What you should do: Find the lines holding the string "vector" in the data, then copy all of them.

Material provided:
▼

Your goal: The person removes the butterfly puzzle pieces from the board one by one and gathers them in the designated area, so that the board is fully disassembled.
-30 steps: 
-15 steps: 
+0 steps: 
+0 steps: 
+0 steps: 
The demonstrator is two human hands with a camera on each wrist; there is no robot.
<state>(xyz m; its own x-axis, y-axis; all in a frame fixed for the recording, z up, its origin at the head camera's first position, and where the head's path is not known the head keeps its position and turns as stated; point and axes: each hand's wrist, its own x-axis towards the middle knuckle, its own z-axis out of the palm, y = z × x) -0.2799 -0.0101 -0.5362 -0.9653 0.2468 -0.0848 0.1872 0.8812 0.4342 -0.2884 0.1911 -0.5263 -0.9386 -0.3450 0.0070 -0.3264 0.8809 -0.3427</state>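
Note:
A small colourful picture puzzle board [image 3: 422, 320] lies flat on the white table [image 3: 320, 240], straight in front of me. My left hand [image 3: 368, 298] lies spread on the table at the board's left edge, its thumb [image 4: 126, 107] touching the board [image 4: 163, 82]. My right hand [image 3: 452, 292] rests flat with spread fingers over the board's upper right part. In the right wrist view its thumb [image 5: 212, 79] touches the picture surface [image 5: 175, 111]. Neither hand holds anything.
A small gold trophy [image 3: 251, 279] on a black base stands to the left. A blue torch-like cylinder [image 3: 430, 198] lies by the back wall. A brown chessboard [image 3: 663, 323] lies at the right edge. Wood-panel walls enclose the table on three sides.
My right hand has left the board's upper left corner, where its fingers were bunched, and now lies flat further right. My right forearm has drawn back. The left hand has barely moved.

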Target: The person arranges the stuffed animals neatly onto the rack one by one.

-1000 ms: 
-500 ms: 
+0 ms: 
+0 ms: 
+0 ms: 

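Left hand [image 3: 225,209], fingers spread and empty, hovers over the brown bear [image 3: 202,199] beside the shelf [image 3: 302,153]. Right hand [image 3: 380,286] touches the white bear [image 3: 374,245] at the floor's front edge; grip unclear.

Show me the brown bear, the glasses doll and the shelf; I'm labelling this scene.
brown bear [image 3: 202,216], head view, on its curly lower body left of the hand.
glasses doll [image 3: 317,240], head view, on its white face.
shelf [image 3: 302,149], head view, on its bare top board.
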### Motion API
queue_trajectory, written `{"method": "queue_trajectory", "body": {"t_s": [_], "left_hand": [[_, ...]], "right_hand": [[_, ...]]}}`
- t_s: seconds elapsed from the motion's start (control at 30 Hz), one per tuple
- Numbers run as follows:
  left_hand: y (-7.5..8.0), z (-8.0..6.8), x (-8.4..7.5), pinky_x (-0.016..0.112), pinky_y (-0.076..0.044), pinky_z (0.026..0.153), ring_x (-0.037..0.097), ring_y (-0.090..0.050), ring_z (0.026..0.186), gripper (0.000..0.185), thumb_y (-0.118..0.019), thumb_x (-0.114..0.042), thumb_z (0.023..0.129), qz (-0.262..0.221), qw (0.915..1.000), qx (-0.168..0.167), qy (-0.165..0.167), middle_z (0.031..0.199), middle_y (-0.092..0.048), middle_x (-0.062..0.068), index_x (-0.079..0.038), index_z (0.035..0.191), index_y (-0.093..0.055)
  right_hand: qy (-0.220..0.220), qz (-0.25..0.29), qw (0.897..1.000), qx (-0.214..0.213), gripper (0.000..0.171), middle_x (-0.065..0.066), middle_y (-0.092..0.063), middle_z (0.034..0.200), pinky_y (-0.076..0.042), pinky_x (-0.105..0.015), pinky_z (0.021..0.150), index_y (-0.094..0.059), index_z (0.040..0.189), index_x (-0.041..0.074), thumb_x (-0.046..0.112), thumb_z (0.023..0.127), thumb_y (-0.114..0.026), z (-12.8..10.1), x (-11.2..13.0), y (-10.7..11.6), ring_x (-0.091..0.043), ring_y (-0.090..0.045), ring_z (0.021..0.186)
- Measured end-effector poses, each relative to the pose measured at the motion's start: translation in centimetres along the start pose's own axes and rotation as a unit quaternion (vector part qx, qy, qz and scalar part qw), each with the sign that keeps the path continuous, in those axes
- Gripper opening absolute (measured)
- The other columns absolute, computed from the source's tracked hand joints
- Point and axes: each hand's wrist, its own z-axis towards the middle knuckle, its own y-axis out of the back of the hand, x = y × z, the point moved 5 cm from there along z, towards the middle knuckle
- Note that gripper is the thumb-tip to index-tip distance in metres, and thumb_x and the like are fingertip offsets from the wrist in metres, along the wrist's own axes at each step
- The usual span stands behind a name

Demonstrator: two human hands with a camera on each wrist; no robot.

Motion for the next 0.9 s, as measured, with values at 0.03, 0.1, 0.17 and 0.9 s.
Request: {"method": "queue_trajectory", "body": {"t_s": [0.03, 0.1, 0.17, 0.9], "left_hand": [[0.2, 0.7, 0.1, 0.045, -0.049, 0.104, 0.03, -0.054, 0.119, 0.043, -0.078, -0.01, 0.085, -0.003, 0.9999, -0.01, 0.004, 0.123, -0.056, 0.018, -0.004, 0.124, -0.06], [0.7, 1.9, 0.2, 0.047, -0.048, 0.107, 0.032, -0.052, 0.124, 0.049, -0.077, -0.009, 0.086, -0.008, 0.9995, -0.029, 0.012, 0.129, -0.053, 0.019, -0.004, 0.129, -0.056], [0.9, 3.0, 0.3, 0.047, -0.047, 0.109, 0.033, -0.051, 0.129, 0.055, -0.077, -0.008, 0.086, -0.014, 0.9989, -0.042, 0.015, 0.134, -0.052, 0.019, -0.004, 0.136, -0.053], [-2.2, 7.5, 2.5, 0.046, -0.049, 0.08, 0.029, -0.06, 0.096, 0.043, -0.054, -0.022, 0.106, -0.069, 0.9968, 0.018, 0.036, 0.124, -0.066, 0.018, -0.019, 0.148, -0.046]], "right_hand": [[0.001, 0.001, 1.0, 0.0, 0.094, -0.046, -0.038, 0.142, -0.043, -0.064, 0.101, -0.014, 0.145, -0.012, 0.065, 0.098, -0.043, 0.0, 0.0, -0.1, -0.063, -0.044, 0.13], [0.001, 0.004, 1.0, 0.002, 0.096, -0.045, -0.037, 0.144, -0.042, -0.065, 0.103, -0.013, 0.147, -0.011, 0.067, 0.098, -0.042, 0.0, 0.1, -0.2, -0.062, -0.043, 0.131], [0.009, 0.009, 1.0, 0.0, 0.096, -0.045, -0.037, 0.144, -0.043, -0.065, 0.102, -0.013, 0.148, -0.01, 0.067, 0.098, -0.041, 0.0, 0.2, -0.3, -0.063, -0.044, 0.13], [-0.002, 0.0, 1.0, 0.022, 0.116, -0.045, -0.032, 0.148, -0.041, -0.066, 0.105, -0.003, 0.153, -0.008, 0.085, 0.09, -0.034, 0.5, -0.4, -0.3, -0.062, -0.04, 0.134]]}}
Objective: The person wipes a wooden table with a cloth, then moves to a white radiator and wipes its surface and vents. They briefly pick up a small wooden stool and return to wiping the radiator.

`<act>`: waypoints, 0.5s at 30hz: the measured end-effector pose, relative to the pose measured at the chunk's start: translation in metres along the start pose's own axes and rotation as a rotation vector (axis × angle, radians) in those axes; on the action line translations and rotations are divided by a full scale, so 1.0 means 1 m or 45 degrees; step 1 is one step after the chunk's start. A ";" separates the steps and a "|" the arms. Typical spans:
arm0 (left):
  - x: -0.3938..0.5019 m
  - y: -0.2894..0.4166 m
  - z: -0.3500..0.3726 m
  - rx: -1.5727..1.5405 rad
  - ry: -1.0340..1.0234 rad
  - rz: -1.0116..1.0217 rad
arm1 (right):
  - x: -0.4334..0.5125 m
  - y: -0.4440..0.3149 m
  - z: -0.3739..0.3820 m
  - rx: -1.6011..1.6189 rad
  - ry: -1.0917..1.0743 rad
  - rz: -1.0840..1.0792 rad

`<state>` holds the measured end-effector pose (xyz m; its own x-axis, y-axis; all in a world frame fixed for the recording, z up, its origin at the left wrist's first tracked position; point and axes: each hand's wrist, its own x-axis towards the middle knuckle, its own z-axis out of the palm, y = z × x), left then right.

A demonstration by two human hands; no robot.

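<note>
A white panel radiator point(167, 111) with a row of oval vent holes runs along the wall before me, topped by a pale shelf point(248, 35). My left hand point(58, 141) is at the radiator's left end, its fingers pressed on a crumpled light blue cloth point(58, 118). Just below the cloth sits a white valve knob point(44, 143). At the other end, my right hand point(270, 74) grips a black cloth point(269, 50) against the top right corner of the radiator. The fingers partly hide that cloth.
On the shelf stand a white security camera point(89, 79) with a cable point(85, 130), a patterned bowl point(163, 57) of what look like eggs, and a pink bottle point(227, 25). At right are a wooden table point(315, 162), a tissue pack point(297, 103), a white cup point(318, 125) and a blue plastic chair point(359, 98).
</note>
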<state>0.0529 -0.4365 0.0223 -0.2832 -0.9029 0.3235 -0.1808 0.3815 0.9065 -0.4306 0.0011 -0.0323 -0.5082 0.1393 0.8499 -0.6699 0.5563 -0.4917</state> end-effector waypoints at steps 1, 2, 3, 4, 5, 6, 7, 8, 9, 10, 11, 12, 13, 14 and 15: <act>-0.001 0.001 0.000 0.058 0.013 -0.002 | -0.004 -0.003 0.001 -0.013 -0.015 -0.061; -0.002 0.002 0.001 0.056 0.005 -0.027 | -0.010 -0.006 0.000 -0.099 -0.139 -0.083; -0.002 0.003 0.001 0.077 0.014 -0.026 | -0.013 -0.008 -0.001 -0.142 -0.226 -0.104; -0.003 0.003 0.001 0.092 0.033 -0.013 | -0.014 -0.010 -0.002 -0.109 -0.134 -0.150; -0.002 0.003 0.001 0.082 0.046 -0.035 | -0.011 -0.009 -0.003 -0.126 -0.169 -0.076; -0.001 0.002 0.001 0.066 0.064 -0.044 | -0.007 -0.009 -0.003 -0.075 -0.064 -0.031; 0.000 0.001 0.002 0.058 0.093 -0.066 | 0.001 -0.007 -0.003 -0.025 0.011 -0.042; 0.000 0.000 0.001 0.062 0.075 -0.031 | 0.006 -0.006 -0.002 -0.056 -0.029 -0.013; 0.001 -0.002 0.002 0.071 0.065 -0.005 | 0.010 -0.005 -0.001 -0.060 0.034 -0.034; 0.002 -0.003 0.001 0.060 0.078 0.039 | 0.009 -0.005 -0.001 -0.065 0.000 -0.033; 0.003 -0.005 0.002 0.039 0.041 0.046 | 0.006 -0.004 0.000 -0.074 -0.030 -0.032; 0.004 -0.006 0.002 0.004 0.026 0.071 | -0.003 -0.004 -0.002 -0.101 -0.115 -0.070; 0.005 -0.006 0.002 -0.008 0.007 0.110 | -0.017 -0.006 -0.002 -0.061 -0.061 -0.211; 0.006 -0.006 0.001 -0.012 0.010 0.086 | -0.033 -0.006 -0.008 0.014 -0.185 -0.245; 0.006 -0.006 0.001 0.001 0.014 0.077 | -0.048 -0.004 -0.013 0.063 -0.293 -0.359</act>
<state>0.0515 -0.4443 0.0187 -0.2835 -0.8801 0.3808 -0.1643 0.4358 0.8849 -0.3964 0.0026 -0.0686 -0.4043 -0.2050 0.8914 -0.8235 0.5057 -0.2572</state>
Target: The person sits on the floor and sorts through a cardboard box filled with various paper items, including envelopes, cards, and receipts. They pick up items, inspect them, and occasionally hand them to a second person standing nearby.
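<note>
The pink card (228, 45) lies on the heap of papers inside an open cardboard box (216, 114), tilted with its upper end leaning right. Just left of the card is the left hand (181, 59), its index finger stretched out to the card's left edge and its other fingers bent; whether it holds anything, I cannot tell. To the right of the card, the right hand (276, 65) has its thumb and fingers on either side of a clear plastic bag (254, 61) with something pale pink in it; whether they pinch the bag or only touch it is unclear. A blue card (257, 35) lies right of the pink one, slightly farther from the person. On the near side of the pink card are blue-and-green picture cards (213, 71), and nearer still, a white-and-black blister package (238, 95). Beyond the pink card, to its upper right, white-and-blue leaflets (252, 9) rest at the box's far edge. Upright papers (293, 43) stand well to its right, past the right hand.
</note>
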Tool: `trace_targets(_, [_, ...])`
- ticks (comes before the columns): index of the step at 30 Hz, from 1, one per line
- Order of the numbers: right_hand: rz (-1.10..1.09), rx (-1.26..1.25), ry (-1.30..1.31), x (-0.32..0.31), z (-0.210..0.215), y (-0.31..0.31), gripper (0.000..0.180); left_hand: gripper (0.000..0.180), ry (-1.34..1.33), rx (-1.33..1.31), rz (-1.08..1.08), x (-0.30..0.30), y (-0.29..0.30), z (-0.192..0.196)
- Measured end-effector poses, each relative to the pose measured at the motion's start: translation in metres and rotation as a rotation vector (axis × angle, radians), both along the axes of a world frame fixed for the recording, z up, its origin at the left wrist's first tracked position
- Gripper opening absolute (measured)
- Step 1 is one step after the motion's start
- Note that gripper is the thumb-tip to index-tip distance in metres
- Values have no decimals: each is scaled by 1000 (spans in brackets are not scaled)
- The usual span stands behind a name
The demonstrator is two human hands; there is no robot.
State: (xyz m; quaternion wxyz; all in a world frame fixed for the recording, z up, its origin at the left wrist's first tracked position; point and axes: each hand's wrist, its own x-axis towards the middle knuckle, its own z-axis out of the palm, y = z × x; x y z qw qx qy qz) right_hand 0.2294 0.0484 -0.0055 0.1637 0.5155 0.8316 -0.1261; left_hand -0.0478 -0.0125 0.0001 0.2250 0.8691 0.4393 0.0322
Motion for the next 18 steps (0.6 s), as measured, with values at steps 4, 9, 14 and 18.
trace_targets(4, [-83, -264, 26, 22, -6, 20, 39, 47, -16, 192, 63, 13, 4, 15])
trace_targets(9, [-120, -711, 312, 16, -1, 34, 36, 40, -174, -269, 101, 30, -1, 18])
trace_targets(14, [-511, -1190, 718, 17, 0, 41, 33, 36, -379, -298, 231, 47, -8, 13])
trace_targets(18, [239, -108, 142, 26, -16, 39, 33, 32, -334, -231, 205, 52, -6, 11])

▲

Result of the exercise:
- Measured end-effector poses, each relative to the pose measured at the motion's start: translation in centimetres along the start pose's own axes and rotation as a unit quaternion (vector part qx, qy, qz and scalar part qw), each with the sign that keeps the path continuous, in those axes
`<act>`: waypoints, 0.5s at 30hz: the measured end-effector pose, relative to the pose measured at the chunk's start: translation in metres along the start pose's own axes and rotation as a rotation vector (axis × angle, radians) in those axes; on the action line translations and rotations are divided by a full scale, so 1.0 means 1 m or 45 degrees; step 1 is one step after the chunk's start. A ";" separates the steps and a "|" the arms. Typical spans:
- Measured end-effector poses, each relative to the pose measured at the motion's start: translation in metres and rotation as a rotation vector (axis × angle, radians), both along the axes of a world frame fixed for the recording, z up, its origin at the left wrist's first tracked position

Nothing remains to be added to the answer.